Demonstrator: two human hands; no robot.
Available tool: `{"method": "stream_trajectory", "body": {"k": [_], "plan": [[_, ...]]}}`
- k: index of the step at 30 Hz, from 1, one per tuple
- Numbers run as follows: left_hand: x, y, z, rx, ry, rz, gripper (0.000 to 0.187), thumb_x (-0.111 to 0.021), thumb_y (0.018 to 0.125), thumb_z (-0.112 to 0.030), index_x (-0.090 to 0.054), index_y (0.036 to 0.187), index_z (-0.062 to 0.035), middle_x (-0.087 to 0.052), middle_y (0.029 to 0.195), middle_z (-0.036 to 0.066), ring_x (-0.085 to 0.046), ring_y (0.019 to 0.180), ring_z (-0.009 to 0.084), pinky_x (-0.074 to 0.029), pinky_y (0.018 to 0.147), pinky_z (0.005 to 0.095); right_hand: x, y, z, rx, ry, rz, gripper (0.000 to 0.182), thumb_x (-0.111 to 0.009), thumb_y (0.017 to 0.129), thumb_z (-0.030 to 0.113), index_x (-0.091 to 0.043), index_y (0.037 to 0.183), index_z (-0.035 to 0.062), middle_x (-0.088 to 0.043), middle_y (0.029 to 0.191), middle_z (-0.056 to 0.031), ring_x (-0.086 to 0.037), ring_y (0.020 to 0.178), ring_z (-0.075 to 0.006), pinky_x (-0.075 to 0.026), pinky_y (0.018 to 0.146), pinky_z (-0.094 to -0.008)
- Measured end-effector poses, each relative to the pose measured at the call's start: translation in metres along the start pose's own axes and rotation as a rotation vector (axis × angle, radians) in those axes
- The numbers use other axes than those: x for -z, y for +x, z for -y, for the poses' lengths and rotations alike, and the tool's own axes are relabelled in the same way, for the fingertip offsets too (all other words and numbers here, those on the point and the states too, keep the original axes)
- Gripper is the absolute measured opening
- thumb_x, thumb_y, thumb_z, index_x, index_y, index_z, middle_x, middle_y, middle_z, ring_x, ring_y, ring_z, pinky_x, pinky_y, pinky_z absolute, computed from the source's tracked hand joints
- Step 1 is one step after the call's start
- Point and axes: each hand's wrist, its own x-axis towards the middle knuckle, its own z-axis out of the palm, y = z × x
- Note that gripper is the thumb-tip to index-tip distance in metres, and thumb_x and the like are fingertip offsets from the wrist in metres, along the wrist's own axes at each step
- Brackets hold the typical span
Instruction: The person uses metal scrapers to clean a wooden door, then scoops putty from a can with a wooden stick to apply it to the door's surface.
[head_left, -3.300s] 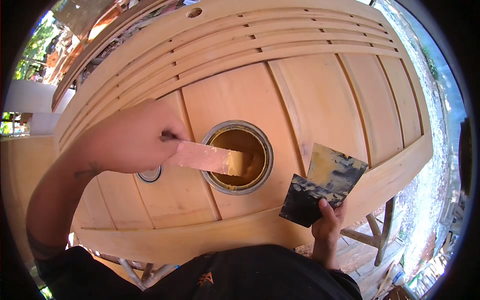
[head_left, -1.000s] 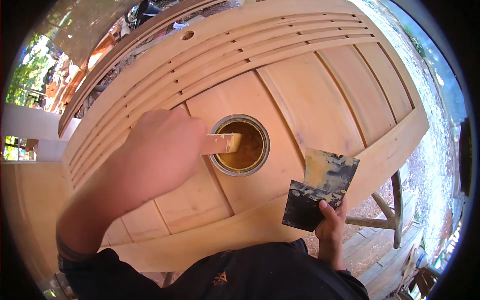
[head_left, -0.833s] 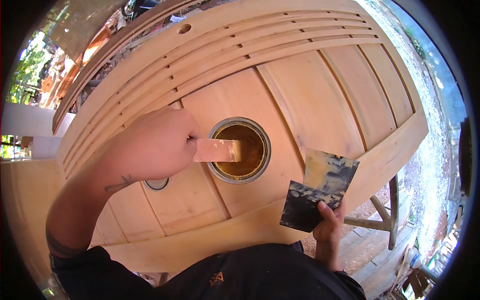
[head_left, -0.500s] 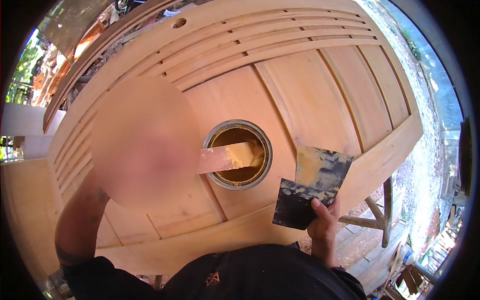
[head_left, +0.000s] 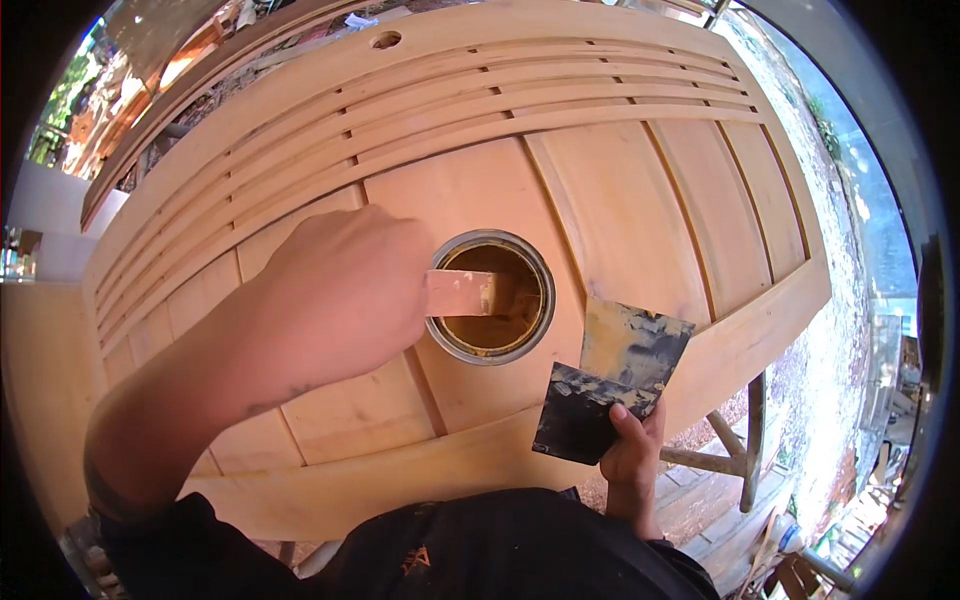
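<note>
Flat, pinkish, yellow-tipped stick (head_left: 457, 293)

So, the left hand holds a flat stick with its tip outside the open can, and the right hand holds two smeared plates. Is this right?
Not quite: the head view shows the tip of the flat stick inside the open can. The left hand does hold it, and the right hand holds two smeared plates.

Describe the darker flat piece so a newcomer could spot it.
The big wooden panel bears an open can. Below and right of the can, the right hand holds two overlapping flat pieces. The darker piece is the one lower left, mostly black with a smeared upper edge, whereas its neighbour has broad yellowish smears.
</note>
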Motion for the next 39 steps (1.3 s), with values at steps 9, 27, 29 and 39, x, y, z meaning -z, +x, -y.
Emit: {"method": "stream_trajectory", "body": {"k": [9,27,29,39], "plan": [[-0.002,-0.002,0.034,0.222,-0.588,0.267,0.018,-0.051,0.086,-0.008,-0.062,0.085,0.0058,-0.057,0.058,0.006,-0.054,0.050,0.0097,-0.043,0.046,0.0254,0.006,0.000,-0.010,0.057,0.016,-0.041,0.051,-0.057,0.076,-0.003,-0.038,0.123,-0.0013,-0.053,0.114,-0.0130,-0.053,0.106,-0.0234,-0.039,0.094,-0.0355],[-0.081,-0.058,0.067,0.164,-1.203,-0.025,0.017,-0.052,0.090,-0.010,-0.056,0.099,0.0045,-0.060,0.079,0.007,-0.058,0.068,0.0092,-0.049,0.060,0.0237,-0.002,-0.001,-0.002,0.049,0.044,0.039,0.049,-0.057,0.076,-0.004,-0.041,0.121,0.0000,-0.055,0.111,-0.0122,-0.055,0.102,-0.0223,-0.041,0.092,-0.0353],[-0.096,-0.062,0.067,0.127,-1.226,-0.117,0.018,-0.053,0.090,-0.010,-0.056,0.101,0.0040,-0.061,0.083,0.008,-0.059,0.073,0.0107,-0.050,0.066,0.0244,0.001,-0.001,-0.003,0.055,0.036,0.044,0.049,-0.058,0.076,-0.003,-0.041,0.121,0.0001,-0.056,0.110,-0.0117,-0.055,0.101,-0.0215,-0.042,0.091,-0.0348],[-0.123,-0.061,0.045,-0.097,-0.703,-0.627,0.024,-0.060,0.082,0.001,-0.058,0.106,0.0035,-0.058,0.098,0.012,-0.058,0.092,0.0164,-0.049,0.081,0.0266,-0.005,-0.004,0.006,0.025,0.065,0.095,0.047,-0.056,0.077,-0.003,-0.040,0.121,-0.0007,-0.055,0.111,-0.0132,-0.056,0.101,-0.0221,-0.043,0.091,-0.0348]]}}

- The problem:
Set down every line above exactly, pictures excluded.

- Answer space:
Demonstrator: two human hands; no robot.
Available tool: `{"method": "stream_trajectory", "body": {"k": [_], "plan": [[_, ...]]}}`
- k: index of the step at 30 Hz, from 1, one per tuple
- Numbers run as follows: left_hand: x, y, z, rx, ry, rz, gripper (0.000 to 0.187), thumb_x (-0.111 to 0.021), thumb_y (0.018 to 0.125), thumb_z (-0.112 to 0.030), index_x (-0.090 to 0.054), index_y (0.036 to 0.187), index_z (-0.062 to 0.035), middle_x (-0.087 to 0.052), middle_y (0.029 to 0.195), middle_z (-0.036 to 0.066), ring_x (-0.085 to 0.046), ring_y (0.019 to 0.180), ring_z (-0.009 to 0.084), pinky_x (-0.074 to 0.029), pinky_y (0.018 to 0.147), pinky_z (0.005 to 0.095); right_hand: x, y, z, rx, ry, rz, gripper (0.000 to 0.182), thumb_x (-0.111 to 0.009), thumb_y (0.017 to 0.129), thumb_z (-0.030 to 0.113), index_x (-0.091 to 0.043), index_y (0.037 to 0.183), index_z (-0.035 to 0.062), middle_x (-0.088 to 0.043), middle_y (0.029 to 0.191), middle_z (-0.056 to 0.031), ring_x (-0.086 to 0.037), ring_y (0.020 to 0.178), ring_z (-0.075 to 0.006), pinky_x (-0.075 to 0.026), pinky_y (0.018 to 0.146), pinky_z (-0.094 to -0.008)
- Measured end-effector poses, each relative to the pose measured at the call's start: translation in metres along the start pose's own axes and rotation as a rotation vector (axis × angle, radians) in those axes
- The numbers use other axes than those: x for -z, y for +x, z for -y, for the poses' lengths and rotations alike, and the tool's own axes are relabelled in the same way, for the fingertip offsets too (all other words and numbers here, those on the point and the states too, keep the original axes)
- Gripper is the absolute measured opening
- thumb_x, thumb_y, thumb_z, index_x, index_y, index_z, middle_x, middle_y, middle_z, ring_x, ring_y, ring_z, pinky_x, pinky_y, pinky_z absolute, computed from the source's tracked hand joints
- Step 1 is one step after the call's start
- Point and axes: each hand's wrist, its own x-axis towards the middle knuckle, its own z-axis out of the palm, y = z × x
- Note that gripper is the thumb-tip to index-tip distance in metres, and thumb_x and the like are fingertip offsets from the wrist in metres, along the wrist's own axes at each step
- Brackets hold the typical span
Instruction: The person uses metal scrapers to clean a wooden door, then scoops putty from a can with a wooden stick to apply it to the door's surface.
[head_left, -3.300s] 
[head_left, -1.000s] 
[head_left, -0.833s] 
[head_left, -0.500s] 
[head_left, +0.000s] 
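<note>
Flat, pinkish, yellow-tipped stick (head_left: 457, 293)

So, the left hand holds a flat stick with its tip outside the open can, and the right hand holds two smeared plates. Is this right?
Not quite: the head view shows the tip of the flat stick inside the open can. The left hand does hold it, and the right hand holds two smeared plates.

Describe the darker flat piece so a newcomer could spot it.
The big wooden panel bears an open can. Below and right of the can, the right hand holds two overlapping flat pieces. The darker piece is the one lower left, mostly black with a smeared upper edge, whereas its neighbour has broad yellowish smears.
</note>
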Motion for the next 39 steps (1.3 s), with values at steps 9, 27, 29 and 39, x, y, z meaning -z, +x, -y.
Emit: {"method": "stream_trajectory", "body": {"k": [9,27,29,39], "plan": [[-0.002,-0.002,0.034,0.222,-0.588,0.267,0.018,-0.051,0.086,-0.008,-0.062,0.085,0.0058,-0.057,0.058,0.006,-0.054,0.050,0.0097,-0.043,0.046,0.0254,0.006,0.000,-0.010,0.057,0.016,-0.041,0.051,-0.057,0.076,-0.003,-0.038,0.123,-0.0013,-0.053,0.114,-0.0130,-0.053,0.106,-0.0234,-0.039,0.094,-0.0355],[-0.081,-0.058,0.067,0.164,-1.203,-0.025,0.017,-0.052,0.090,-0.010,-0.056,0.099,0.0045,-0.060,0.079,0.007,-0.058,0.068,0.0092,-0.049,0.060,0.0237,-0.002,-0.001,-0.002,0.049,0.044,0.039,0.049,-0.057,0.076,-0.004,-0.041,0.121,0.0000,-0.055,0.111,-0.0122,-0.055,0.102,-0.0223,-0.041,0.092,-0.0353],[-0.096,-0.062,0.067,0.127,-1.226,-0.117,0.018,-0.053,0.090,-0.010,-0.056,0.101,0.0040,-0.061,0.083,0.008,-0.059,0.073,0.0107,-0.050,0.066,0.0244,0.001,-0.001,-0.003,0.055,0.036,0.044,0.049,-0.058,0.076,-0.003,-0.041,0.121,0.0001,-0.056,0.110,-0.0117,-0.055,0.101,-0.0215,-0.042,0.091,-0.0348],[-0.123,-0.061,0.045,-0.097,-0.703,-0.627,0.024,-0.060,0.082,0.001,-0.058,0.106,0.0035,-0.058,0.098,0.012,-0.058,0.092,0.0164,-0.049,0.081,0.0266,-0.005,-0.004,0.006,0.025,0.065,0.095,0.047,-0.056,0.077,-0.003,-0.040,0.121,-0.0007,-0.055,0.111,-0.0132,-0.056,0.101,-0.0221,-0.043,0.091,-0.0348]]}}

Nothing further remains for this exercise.